= Klaus Herdeg =

Swiss-American architect (1937–2009)

Klaus Herdeg (born March 4, 1937 in Paris; died February 21, 2009 in New York City) was a Swiss architect, professor, and author.

== Background ==

Klaus Walter Herdeg was the eldest son of Swiss photographer Hugo Paul Herdeg (1909–1953), who had followed his brother Walter to Paris in 1932. There he moved in the circles of famous artists (including, among others, Pablo Picasso, Georges Braque, Fernand Léger) and architects, and held a permanent position at the Musée de l'Homme. In 1939, he returned to Switzerland due to the outbreak of the Second World War.

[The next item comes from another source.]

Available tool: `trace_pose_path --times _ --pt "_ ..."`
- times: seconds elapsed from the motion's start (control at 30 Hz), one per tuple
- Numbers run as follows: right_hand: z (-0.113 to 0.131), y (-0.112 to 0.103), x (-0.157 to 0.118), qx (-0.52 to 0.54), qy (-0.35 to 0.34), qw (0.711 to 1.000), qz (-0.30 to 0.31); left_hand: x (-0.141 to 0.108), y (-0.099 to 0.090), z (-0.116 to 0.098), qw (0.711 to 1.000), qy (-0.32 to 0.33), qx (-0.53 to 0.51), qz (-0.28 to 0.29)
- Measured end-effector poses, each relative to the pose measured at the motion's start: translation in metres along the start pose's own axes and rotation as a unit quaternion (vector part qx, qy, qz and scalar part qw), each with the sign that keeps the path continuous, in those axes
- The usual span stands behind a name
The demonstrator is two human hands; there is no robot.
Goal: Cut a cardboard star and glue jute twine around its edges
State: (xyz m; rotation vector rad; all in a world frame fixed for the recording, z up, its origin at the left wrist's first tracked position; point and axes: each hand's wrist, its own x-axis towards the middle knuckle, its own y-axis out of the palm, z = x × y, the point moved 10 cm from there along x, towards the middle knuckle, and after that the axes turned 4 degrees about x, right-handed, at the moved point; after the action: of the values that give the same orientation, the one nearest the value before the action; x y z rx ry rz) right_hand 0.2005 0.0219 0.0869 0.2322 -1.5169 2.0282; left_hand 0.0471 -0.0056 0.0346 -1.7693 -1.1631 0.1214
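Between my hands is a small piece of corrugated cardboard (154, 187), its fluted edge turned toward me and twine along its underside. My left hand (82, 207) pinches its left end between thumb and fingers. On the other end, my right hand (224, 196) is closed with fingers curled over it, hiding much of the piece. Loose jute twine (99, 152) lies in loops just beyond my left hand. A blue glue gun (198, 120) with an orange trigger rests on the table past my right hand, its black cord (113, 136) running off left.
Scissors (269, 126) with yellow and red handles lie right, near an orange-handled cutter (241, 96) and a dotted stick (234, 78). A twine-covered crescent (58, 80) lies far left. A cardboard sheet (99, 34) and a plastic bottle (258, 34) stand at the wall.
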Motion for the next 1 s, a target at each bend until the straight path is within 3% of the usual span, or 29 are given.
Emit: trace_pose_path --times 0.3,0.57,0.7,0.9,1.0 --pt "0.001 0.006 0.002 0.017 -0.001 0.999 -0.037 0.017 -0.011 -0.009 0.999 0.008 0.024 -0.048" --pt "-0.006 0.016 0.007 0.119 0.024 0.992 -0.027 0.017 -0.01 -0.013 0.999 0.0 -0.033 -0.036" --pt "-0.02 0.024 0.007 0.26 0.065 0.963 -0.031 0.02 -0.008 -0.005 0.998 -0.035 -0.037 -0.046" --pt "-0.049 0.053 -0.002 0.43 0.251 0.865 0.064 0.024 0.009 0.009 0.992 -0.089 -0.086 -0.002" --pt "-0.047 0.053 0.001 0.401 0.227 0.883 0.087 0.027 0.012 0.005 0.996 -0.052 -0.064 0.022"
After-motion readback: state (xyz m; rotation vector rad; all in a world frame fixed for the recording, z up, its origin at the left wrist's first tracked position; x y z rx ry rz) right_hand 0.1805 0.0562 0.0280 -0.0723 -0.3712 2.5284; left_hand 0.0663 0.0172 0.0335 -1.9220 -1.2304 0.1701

In 1942, his second son, Christian, was born.

== Career ==

Klaus Herdeg attended Waldorf schools in Switzerland and England. From 1953 to 1966 he was apprentice, draftsman, designer and job captain for various firms in Switzerland, England an the United States and graduated from Cornell University in 1963 with a Bachelor's degree (B.Arch '63) and in 1964 with a Master of Architecture and Urban Design (MAUD '64) from Harvard. He is a member of the Swiss Society of Engineers and Architects. Note: Materials outside his academic career are located in the Archives of Columbia Univesity in Series IV.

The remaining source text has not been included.